Segment Open

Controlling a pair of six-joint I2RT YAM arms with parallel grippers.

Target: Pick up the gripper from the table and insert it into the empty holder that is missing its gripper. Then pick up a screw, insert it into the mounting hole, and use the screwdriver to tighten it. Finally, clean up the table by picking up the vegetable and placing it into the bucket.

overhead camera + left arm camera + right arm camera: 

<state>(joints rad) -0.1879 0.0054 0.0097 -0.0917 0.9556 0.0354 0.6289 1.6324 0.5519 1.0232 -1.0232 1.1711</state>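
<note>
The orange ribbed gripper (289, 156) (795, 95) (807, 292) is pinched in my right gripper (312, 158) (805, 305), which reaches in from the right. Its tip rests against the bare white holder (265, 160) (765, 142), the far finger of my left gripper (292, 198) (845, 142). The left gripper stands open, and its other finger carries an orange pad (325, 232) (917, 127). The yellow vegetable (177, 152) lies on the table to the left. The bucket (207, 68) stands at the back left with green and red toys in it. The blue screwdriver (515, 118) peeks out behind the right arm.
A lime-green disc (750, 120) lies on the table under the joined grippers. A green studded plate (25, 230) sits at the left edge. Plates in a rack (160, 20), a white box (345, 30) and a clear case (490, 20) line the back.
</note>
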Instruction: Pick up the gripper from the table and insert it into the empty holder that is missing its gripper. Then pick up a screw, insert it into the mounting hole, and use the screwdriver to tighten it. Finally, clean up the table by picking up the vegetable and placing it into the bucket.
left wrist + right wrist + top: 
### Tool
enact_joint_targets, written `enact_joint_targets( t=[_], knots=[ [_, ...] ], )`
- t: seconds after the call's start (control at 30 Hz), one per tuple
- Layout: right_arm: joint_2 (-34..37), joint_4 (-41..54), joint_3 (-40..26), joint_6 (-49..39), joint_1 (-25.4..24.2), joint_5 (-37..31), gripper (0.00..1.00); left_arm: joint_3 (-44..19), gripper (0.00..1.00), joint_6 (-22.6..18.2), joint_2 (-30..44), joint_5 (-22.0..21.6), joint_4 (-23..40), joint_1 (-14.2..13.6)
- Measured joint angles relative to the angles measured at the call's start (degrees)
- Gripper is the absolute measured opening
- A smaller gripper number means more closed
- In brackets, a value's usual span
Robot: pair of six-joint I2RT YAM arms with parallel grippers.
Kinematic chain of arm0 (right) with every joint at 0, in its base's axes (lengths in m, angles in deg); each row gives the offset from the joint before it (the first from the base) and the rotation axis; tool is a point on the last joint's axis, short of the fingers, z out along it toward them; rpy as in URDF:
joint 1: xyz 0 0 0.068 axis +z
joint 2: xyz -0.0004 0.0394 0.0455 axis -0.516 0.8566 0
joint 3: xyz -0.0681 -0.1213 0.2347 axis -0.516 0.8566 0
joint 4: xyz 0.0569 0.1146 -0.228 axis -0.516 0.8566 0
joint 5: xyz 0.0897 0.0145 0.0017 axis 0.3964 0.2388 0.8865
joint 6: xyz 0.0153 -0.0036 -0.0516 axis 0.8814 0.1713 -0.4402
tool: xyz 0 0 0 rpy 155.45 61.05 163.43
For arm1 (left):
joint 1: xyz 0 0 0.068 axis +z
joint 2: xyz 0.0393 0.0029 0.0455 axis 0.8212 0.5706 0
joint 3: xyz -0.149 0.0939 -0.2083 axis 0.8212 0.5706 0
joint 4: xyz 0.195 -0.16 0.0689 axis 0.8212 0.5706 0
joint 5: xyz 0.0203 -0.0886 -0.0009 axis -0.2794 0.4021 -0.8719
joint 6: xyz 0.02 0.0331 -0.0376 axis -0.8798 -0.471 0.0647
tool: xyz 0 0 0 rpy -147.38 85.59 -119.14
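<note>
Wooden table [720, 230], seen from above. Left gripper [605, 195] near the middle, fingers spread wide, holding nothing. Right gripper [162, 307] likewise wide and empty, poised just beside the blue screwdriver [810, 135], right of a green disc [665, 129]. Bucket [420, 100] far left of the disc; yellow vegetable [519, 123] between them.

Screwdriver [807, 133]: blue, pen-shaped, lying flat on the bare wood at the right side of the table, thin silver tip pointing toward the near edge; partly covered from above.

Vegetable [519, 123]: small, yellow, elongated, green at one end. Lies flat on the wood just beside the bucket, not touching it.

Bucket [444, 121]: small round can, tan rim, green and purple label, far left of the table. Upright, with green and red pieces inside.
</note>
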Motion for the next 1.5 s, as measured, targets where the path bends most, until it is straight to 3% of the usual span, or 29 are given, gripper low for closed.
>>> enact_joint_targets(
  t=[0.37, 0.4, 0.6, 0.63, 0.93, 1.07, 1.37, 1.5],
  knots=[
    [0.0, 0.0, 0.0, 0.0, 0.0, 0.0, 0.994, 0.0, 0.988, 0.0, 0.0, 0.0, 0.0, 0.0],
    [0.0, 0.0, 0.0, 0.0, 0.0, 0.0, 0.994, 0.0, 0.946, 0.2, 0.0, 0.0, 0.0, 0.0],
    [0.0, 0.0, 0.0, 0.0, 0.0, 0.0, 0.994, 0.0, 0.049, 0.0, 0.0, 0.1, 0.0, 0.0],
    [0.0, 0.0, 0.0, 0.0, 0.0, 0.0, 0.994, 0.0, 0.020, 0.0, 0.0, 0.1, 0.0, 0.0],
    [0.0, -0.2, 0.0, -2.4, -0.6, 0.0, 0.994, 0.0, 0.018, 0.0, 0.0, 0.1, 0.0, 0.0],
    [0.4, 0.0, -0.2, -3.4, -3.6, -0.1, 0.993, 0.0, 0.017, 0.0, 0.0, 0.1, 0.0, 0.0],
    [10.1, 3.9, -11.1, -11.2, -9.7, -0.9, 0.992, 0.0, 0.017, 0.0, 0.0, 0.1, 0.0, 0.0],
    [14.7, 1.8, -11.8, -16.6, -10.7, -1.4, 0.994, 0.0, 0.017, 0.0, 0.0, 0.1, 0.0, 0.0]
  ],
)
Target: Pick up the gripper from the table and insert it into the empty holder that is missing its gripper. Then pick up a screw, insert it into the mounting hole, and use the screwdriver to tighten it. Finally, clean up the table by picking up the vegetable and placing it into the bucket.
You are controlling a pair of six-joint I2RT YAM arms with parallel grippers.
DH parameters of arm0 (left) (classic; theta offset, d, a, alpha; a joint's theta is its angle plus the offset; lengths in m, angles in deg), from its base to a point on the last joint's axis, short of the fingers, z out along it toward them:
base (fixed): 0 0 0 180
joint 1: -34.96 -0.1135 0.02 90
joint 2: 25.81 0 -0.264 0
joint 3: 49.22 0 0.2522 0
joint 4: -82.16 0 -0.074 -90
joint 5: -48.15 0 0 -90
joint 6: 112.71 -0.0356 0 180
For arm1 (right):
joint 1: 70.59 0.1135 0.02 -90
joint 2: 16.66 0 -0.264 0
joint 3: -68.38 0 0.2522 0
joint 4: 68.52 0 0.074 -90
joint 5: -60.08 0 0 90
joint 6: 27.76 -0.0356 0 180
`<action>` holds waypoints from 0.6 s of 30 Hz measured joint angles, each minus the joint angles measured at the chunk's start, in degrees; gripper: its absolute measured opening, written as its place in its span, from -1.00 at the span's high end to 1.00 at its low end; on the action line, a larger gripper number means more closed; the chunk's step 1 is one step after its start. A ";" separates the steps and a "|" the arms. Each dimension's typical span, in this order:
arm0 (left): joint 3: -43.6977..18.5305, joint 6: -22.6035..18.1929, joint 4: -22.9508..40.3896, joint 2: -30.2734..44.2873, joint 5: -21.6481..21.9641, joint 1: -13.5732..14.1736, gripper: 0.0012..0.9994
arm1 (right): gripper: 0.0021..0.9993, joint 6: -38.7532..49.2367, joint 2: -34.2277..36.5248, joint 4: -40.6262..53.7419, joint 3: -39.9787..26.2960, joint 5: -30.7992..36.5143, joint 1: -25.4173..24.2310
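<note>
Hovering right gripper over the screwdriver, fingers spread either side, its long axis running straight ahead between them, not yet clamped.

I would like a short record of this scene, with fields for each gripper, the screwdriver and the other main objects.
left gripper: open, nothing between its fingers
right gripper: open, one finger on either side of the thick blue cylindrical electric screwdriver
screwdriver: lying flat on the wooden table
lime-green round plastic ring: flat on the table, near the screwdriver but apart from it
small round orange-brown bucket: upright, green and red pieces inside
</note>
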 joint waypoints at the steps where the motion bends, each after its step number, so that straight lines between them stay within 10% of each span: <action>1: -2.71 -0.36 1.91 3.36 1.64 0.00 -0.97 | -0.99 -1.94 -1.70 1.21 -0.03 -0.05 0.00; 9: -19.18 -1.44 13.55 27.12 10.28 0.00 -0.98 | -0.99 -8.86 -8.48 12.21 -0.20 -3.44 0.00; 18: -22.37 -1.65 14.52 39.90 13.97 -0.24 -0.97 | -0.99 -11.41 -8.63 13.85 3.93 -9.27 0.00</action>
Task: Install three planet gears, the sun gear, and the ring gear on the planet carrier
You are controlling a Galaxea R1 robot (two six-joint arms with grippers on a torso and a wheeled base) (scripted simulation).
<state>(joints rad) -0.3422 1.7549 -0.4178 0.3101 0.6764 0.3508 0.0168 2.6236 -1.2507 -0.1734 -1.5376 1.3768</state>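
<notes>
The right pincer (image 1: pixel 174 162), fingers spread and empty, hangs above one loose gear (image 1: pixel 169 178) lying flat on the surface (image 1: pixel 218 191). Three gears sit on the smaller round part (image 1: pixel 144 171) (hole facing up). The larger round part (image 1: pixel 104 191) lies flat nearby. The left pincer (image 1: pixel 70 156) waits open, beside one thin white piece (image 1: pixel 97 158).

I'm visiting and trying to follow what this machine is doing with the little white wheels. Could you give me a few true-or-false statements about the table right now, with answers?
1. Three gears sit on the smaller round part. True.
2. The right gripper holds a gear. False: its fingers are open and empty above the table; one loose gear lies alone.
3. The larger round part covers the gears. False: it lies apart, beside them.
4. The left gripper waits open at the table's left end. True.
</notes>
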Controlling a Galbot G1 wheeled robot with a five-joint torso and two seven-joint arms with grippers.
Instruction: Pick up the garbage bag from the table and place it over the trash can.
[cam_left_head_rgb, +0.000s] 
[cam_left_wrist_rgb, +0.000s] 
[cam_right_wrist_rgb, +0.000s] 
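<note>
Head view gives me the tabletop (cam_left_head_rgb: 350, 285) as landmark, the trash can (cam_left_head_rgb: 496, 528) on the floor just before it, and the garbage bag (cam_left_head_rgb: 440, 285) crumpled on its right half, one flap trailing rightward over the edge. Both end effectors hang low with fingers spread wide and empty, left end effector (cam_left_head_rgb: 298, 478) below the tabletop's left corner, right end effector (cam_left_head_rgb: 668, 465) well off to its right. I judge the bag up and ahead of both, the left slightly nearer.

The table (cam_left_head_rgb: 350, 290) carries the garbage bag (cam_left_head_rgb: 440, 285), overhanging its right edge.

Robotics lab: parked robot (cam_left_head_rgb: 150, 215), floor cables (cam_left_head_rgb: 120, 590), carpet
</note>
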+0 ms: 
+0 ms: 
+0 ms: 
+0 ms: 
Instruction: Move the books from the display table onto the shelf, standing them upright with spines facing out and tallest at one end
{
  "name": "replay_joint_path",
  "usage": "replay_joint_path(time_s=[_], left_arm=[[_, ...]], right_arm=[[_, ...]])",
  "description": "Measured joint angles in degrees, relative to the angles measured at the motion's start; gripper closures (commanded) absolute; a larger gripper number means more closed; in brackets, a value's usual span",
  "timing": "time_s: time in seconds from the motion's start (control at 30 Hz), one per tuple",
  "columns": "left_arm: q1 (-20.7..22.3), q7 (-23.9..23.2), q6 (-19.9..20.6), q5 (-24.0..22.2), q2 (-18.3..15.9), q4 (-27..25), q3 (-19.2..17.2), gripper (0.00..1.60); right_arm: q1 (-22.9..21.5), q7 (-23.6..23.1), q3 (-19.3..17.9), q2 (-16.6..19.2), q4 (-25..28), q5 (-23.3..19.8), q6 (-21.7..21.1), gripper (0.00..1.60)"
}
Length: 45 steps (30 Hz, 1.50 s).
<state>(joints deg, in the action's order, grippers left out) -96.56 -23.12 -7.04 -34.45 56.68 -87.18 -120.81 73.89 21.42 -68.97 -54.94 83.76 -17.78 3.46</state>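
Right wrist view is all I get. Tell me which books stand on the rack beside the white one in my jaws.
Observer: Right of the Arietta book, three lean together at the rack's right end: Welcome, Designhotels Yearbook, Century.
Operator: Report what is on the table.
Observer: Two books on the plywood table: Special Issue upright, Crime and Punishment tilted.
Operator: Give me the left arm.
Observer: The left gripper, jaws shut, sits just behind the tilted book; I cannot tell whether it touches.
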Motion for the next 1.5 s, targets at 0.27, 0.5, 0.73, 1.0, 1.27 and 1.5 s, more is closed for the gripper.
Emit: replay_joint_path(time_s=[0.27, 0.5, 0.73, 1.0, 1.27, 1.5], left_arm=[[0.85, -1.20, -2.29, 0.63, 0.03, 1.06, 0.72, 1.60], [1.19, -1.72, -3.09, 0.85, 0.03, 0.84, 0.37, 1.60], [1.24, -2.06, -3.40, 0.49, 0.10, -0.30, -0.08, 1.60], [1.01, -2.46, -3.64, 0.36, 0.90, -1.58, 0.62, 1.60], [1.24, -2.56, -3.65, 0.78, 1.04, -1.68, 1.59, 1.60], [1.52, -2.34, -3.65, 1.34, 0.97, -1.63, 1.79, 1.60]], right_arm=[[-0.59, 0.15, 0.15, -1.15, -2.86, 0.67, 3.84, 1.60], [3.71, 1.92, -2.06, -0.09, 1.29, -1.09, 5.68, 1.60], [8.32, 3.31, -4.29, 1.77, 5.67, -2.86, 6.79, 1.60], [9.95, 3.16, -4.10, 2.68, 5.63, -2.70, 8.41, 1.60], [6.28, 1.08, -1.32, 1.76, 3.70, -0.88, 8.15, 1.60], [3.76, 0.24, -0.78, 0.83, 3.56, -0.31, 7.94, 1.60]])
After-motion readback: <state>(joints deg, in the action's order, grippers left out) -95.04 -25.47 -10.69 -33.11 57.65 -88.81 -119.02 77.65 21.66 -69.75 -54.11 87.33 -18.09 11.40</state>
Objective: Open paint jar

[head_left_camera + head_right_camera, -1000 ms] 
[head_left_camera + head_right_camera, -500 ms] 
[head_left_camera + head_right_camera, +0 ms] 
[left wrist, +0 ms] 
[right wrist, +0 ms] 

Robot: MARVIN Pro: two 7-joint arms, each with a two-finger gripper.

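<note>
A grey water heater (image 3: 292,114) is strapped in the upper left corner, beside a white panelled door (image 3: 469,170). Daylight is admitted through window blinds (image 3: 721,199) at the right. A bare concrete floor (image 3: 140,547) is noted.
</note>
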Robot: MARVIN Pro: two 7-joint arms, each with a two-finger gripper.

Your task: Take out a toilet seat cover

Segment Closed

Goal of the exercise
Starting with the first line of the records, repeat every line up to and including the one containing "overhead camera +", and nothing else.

Your solution
Controlling a pair of six-joint I2RT YAM arms with parallel grippers.

Target: Pick up the gripper from the table and insert it into the empty holder that is missing its gripper. Then pick up a screw, insert it into the mounting hole, and use the screwdriver to tighten it. Finally, clean up the table by picking up the vegetable and placing it into the bucket.

overhead camera + left arm camera + right arm camera: 

The exercise is finished and nothing remains.